March 1, 2011
Inflation: What me worry?
Ben Bernanke, in an appearance before Congress on March 1st, told the assembled Senators that inflation worries are overblown. In regard to the prolonged rise in oil and other commodity prices, he said the more likely outcome is a temporary and modest increase in consumer prices, not runaway inflation.
He is quoted by the Globe and Mail as saying: "The most likely outcome is that commodity prices will lead to, at most, a temporary and relatively modest increase in U.S. consumer price inflation."
However, further in his testimony Mr. Bernanke revealed the underlying thesis of the Federal Reserve on why inflation will remain under control.
Per the Globe and Mail report on the hearing:
Political upheaval in the Middle East, Mr. Bernanke said, has caused oil and gasoline prices to march much higher. However, Mr. Bernanke said he and a majority of his Fed colleagues continue to believe that the situation won't lead to out of control inflation.Workers have little power to demand big pay increases because the job market is still weak. Many factories and other companies are operating well below full capacity because customer demand is far from booming. Those forces will prevent inflation from taking off, Mr. Bernanke said.
Mr. Bernanke is thus relying on the long-term unemployment situation to continue to stifle demand and in turn keep inflation under control. However, commodity prices are set in strengthening global markets, such as China, not the weak US economy, which co-incidentally commands a much smaller share of the global economy today than in the recent past and is more reliant than ever on global supply and demand factors.
There now exists a massive global commodity and (in Asia) a property bubble much larger than the US housing bubble which almost brought down the global financial system.
The commodity price surge is mostly traced to strong demand from China and other big emerging markets, combined with weather disruptions and a generalized global inflation shock, exacerbated by the loose US monetary policy of the Federal Reserve. Mr. Bernanke's reliance on the internal US market and traditional demand and supply factors is a very high risk approach as the chances are the US can no longer control inflation within its borders regardless of the unemployment situation.
The last time the US ran such a loose monetary policy in combination with high unemployment was in the 1970's, and the result was global and US "stagflation" with high unemployment and runaway inflation, it took three very difficult years and a Ronald Reagan in office to overcome the devastation of that period.
Inflation is taking off all over the world.
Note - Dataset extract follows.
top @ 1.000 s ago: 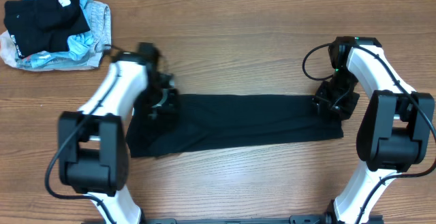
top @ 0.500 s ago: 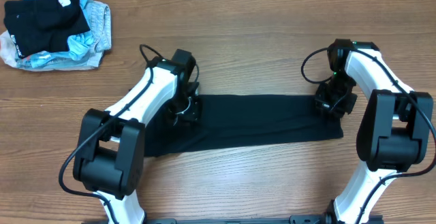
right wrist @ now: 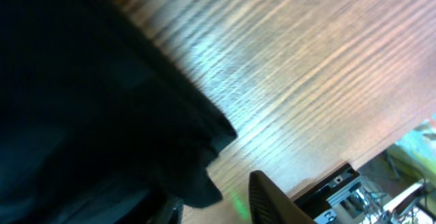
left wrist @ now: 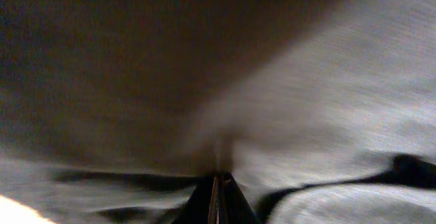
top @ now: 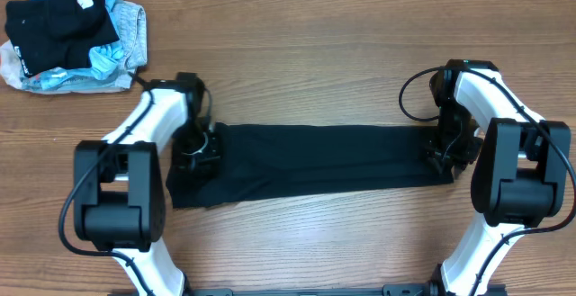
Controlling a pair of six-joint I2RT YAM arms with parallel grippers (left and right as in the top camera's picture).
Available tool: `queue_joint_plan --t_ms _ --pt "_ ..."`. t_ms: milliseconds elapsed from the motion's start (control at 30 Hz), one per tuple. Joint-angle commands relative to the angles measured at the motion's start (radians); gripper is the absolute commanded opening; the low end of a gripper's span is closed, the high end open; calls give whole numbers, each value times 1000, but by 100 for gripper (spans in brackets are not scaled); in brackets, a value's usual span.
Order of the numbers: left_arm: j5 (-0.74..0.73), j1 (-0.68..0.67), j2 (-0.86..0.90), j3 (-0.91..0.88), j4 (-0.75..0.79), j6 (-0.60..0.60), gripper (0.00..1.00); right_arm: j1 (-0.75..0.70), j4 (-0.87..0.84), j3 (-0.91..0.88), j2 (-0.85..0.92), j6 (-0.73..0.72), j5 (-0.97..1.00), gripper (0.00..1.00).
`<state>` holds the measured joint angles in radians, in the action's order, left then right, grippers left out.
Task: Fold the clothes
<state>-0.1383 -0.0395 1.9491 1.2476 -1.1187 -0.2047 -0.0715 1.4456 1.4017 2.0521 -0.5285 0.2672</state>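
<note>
Lying as a long black strip on the table (top: 315,71), the clothes (top: 324,159) are stretching between both arms. The left gripper (left wrist: 216,195) is pinching the left end, jaws pressed together. The right gripper (right wrist: 218,198) is hovering at the right end, jaws narrowly parted.

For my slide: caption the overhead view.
Left gripper pinches one end of a flat black garment; right gripper sits at the other end.

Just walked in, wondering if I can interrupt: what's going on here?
Two robot arms are folding a black garment, which lies as a long strip across the wooden table. The left gripper is shut on its left end; the right gripper sits at the right end with jaws apart, not clamping. A pile of other clothes sits at the far left corner.
</note>
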Motion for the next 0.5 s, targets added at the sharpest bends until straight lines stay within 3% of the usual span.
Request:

Over the next six months there are going to be many surprises on the inflation numbers as world affairs continue to de-stabilize and economic growth will move in fits and starts. Many governments are saddled with enormous debt burdens and will have to employ mandatory budget cutbacks as well as having to raise interest rates to battle inflation. The result may well be a repeat of the 1970's. If the commodity and Asian property bubbles burst, the consequences will be devastating to world financial markets.
On the overall economy and joblessness, Mr. Bernanke warned that while he was confident economic growth would increase this year, it would not be strong enough to quickly lower unemployment and that it would take several years for unemployment to drop back to normal. Previously the Fed had projected the unemployment rate would remain in the 8-9% range through 2012.
The Federal Reserve strategy and the Obama administration with its enormous deficit spending policies and failure to develop domestic energy sources are putting the country is a very precarious situation, potentially one greater than 2008, as global factors will play an even larger role. The Fed and the Government are playing very high risk game of poker with the future of the nation.